Hip- Avascular Necrosis/Osteonecrosis

OVERVIEW

Osteonecrosis of the hip is a painful condition that occurs when the blood supply to the bone is disrupted. As bone cells die without a blood supply, osteonecrosis can ultimately lead to destruction of the hip joint and arthritis.  Osteonecrosis is also called avascular necrosis or aseptic necrosis. Although it can occur in any bone, osteonecrosis most often affects the hip. In many cases, both hips are affected by the disease.

ANATOMY

The hip is a ball-and-socket joint. The socket is formed by the acetabulum, which is part of the large pelvic bone. The ball is the femoral head, which is the upper end of the femur (thighbone).

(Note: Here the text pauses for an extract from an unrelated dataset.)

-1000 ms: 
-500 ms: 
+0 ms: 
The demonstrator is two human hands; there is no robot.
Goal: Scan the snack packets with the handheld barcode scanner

A slippery tissue called articular cartilage covers the surface of the ball and the socket. It creates a smooth, low friction surface that helps the bones glide easily across each other.

Normally the blood supply to the head of the femur (ball) comes from small arteries and blood vessels from within the bone and the soft tissue around the hip. This blood supply is very fragile and can commonly be damaged by trauma or other conditions.

Condition

Avascular necrosis occurs when the blood supply to the bone is interrupted and the bone cells die.  Over time this progresses and the bone collapses causing joint degeneration and eventually complete joint erosion and arthritis.